The Norwegian trio Huntsville is comprised of three of the most challenging and adventurous musicians in a country where the musical climate is usually quite daring. Guitarist and banjo player Ivar Grydeland, percussionist Ingar Zach and bassist Tonny Kluften, all doubling on "various instruments," are the core members of the free-improv ensemble No Spaghetti Edition, founders of the Norwegian label Sofa Music, and frequent collaborators in many outfits, including the Hiss quartet, augmented by British keyboardist Pat Thomas (Zahair, Rossbin, 2003).
For The Middle Classes is the ironic title for the trio's first attempt to outline alternative yet highly communicative instrumental drone-based music. The four tracks, all recorded in various places in Oslo during 2005 and 2006, and released by another challenging label, Rune Grammofon, suggest almost groove-based improvised textures. All rely on locomotive-like drumming and percussion that ironically sounds as if it's quoting the Pat Metheny Group in its most cinematic moments.

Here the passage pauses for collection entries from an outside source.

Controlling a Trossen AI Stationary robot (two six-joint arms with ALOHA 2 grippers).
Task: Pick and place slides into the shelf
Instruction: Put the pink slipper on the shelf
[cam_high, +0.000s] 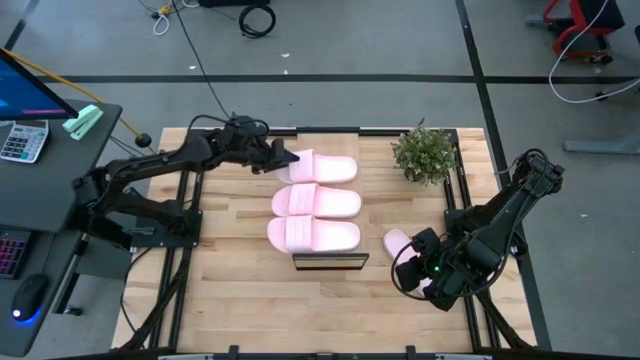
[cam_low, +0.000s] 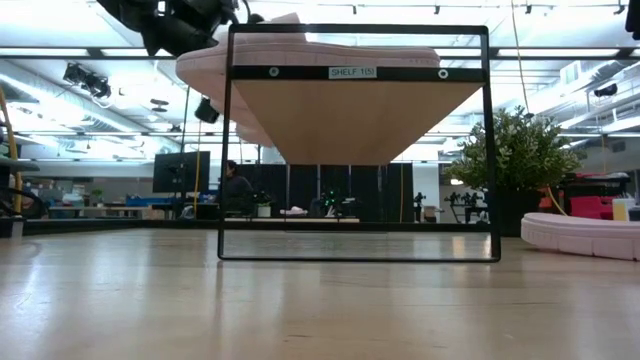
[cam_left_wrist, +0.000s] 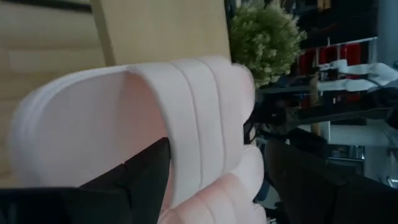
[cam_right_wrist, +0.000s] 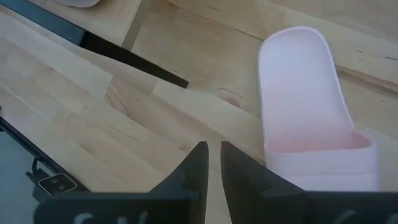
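Observation:
The shelf (cam_high: 330, 262) runs down the table's middle; in the low view its pale panel (cam_low: 355, 120) sits in a black frame. Two pink slides (cam_high: 317, 202) (cam_high: 313, 235) lie across it. A third slide (cam_high: 328, 168) is at the shelf's far end, with my left gripper (cam_high: 278, 158) shut on its left end. The fourth slide (cam_high: 398, 241) (cam_right_wrist: 305, 106) lies sole-down on the tabletop right of the shelf. My right gripper (cam_high: 412, 262) (cam_right_wrist: 212, 149) is shut and hovers just beside this slide's near end without touching it. My left gripper (cam_left_wrist: 217, 149) holds the third slide at its left end, by the strap (cam_left_wrist: 205, 124). One finger (cam_left_wrist: 143, 177) lies against the footbed side and the other (cam_left_wrist: 305, 186) on the outer side. It comes level from the table's left, along the slide. Whether the slide rests on the shelf cannot be told.
A potted plant (cam_high: 425, 152) (cam_low: 515, 160) stands at the table's far right corner, near the third slide's right end. Bare tabletop lies left of the shelf and along the near edge. A desk with a calculator (cam_high: 22, 140) stands off the table's left.

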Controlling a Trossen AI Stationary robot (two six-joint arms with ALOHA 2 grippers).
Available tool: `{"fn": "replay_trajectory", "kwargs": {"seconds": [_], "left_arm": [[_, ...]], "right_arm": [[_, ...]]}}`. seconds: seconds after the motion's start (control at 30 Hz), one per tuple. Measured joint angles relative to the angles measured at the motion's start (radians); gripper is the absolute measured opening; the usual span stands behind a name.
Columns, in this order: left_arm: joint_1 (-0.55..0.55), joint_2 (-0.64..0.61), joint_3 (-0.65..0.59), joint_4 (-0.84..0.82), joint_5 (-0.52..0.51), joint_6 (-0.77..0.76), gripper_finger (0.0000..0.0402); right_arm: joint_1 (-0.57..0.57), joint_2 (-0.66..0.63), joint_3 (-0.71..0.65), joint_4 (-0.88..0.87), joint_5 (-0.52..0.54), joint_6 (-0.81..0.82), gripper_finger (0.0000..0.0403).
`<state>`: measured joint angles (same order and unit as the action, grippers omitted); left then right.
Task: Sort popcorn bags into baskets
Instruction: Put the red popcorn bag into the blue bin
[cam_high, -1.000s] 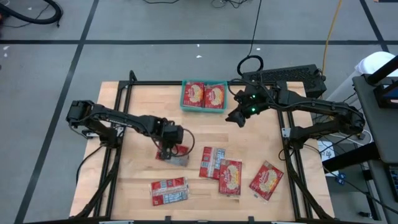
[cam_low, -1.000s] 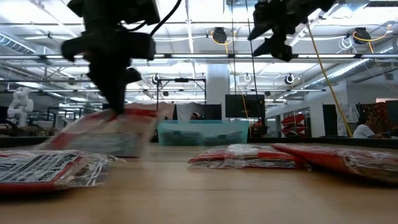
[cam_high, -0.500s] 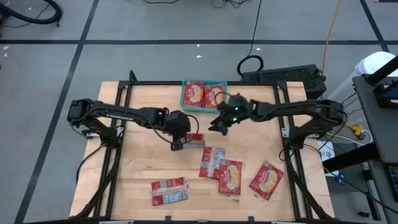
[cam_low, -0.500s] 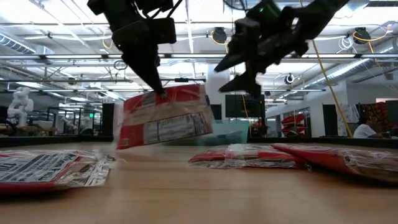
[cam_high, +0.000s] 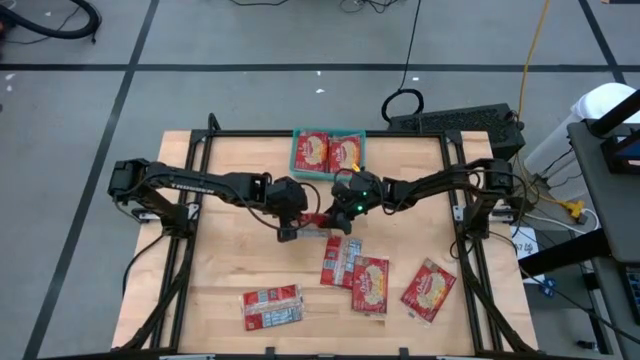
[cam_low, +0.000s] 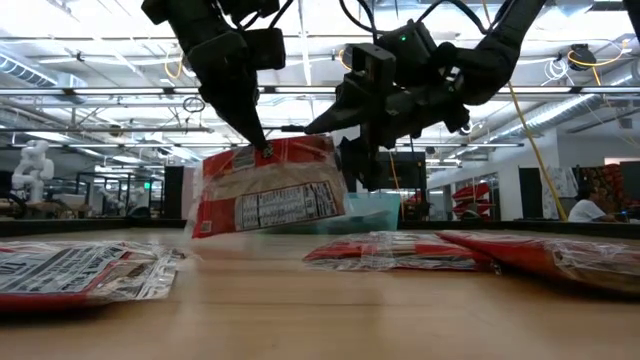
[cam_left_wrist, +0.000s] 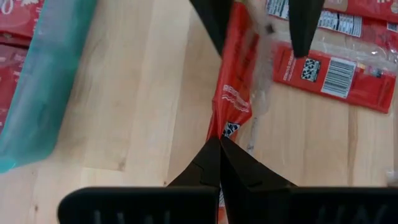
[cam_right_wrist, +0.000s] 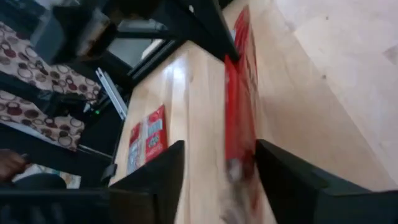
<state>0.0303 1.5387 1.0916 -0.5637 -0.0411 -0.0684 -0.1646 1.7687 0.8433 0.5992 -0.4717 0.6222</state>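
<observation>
My left gripper (cam_high: 298, 222) (cam_low: 264, 149) is shut on a red popcorn bag (cam_low: 268, 188) (cam_high: 318, 221) above the table's middle. The bag shows its printed back in the low view. My right gripper (cam_low: 347, 150) (cam_right_wrist: 230, 177) is open at the bag's right end, one finger on either side of the bag (cam_right_wrist: 239, 118), with gaps showing. The teal basket (cam_high: 296, 152) stands at the far edge with two red packets lying flat in it. Several more packets lie flat on the near half of the table. My left gripper pinches the bag's upper edge (cam_low: 275, 148) near its middle between both fingers, coming from above and slanting down. In the left wrist view the shut fingertips (cam_left_wrist: 214, 152) meet on the bag's thin edge (cam_left_wrist: 229, 115). The bag hangs upright below them, lifted clear of the table.
Two overlapping packets (cam_high: 340, 262) (cam_high: 370, 284) lie near the middle, another (cam_high: 428, 290) to the right and one back-up (cam_high: 272, 307) at the near left. Black frame rails (cam_high: 455, 200) run along the table's sides. Bare wood shows at the left.
My left gripper lifted the bag off the table and carried it right and farther, then held still; the bag now hangs upright. My right gripper swung from beside the basket toward the table's left and near side, ending with its open fingers around the bag's right end.
</observation>
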Motion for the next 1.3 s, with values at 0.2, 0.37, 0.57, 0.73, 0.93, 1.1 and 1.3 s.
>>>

These textures draw references from a broad spectrum of sources: country music, ceremonial Japanese music, South Indian music, electronic manipulation and sampling techniques, and even John Cage. Each musician has developed such an idiosyncratic language and an almost telepathic interaction with each other that the musical outcome blurs any conventional concept of listening, yet the music sounds very natural and organic and surprisingly quite harmonic.
The opening track, "The Apperance of a Wise Child," is based on futuristic, repetitive tribal sounds, sometimes interrupted by Grydeland, who rubs and caresses the strings of the guitar and outlines an ethereal melody, and more sound sources, such as bells, distant voice and a walking bass. The shorter "Serious Like a Pope" begins with a hesitant and delicate duet between the atmospheric slide guitar of Grydeland and the pizzicato bass strumming of Kluften, serving as an introduction to the overcoming electronics-based drone.

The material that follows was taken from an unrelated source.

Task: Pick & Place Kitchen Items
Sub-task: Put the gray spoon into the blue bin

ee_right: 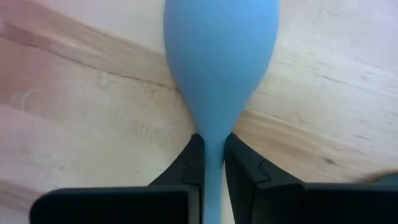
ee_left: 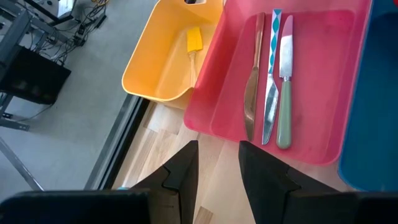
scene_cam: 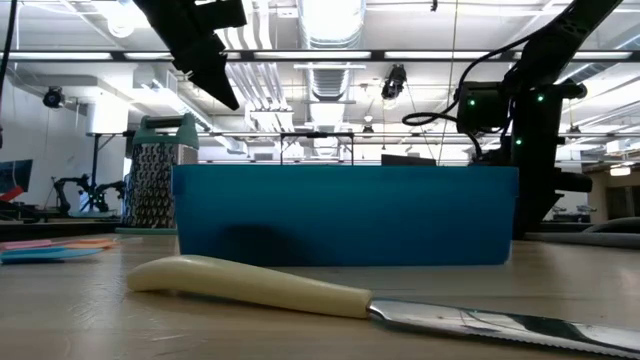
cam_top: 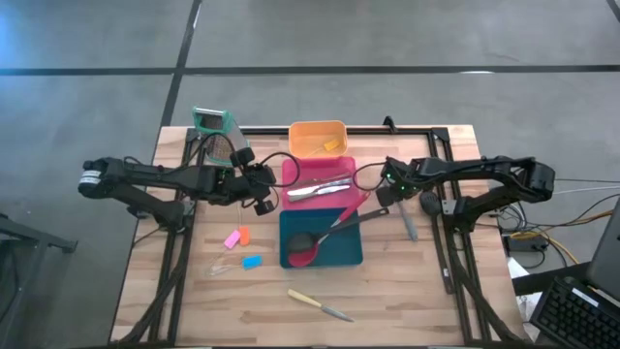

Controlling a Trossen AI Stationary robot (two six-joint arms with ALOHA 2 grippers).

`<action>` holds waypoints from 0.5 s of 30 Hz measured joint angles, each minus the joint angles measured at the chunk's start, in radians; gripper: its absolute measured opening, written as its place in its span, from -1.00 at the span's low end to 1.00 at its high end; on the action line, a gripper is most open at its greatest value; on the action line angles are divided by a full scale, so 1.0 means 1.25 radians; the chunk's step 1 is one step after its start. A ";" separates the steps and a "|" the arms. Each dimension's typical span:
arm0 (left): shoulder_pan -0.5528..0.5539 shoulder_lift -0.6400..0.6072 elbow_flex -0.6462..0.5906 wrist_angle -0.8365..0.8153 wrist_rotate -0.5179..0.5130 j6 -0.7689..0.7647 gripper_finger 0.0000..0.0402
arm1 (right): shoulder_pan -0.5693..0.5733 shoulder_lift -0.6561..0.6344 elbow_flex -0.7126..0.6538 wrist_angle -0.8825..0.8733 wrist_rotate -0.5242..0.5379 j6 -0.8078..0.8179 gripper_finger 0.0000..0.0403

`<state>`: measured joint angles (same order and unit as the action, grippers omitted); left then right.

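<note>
Your right tool (ee_right: 211, 163) is clamped on the grey-blue long spoon (ee_right: 219, 68), lying on the wooden table (cam_top: 426, 291) right of the teal tray (cam_top: 347, 252). Your left tool (ee_left: 216, 168) hangs left of the pink tray (ee_left: 317, 124), fingers apart, empty.

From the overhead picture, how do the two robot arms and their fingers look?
Both arms are dark, slim and jointed, with black cables looping near the wrists. The left arm ends in a pale cap; the right arm shows small green lights. The fingers are black and angular.

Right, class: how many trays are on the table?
3, in a row: orange tray at the far edge, pink tray in the middle, teal tray nearest. None seems hidden.
</note>
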<state>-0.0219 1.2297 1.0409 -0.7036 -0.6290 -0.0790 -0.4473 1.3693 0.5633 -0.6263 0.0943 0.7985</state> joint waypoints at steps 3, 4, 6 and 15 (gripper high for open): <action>0.000 0.000 0.000 0.000 0.000 0.000 -0.41 | 0.000 0.000 0.000 -0.004 -0.004 -0.002 -0.87; 0.000 0.000 0.000 0.000 0.000 0.000 -0.41 | 0.000 0.000 0.001 -0.006 -0.004 -0.004 -0.87; 0.000 0.000 0.000 0.000 0.000 0.000 -0.41 | 0.000 -0.002 0.001 -0.007 -0.004 -0.014 -0.87; 0.000 0.000 0.000 0.000 0.001 -0.002 -0.41 | -0.001 -0.052 0.025 -0.036 -0.006 -0.046 -0.97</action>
<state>-0.0219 1.2297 1.0409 -0.7033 -0.6280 -0.0811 -0.4488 1.3048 0.5942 -0.6712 0.0864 0.7404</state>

The epic "Add a Key to Humanity" gains momentum throughout its 22-minute course, and the musicians throw into the looped locomotive mix the sounds of a distant, distorted guitar, twisted banjo plucking and dense bass rhythmic lines, until it all crystallizes into a new blend. The concluding track, the gentle "Melon," revolves around the ambient acoustic guitar ruminations of Grydeand and some inventive quiet drone.

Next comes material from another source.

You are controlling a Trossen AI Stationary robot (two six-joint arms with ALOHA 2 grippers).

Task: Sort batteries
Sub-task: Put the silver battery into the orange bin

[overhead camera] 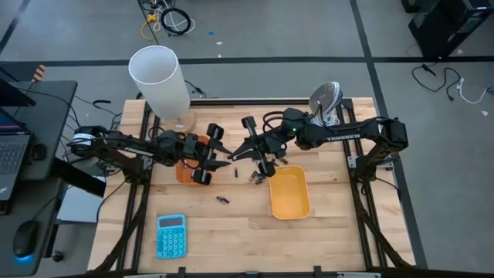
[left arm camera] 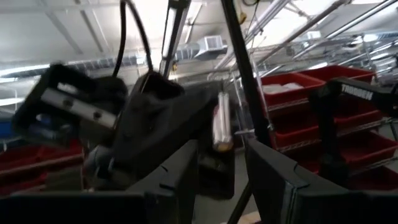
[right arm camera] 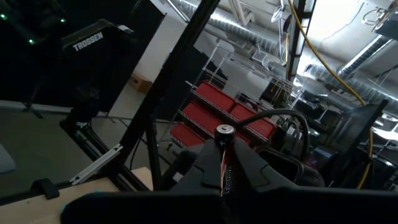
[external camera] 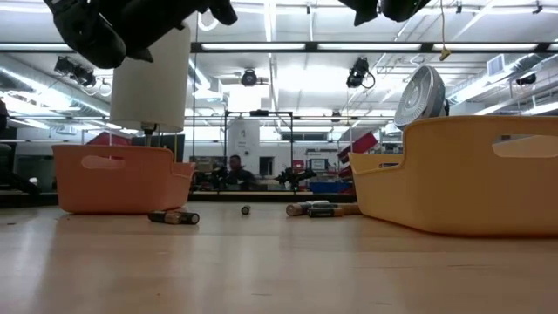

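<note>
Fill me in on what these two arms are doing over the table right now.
They are sorting batteries into trays. The right gripper is shut on a battery, held up above the table near its middle, end-up between the fingers. The left gripper is open, raised beside the orange tray, facing the right one. More loose batteries lie on the wood between the orange tray and the yellow tray, so sorting isn't finished.
</note>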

For The Middle Classes is the most accessible recording from these creative musicianssurprising, sometimes funny, sometimes irritating, always offering tons of provocative revelations, and very convincing. One of my top ten releases of 2006.
Personnel: Iver Grydeland: acoustic and electric guitars, banjo, pedal steel guitar, radio, electronics, organ and voice; Tony Kluften: bass, rhythm machine and glockenspiel; Ingar Zach: percussion, tabla machine, sarangi box and shruti box.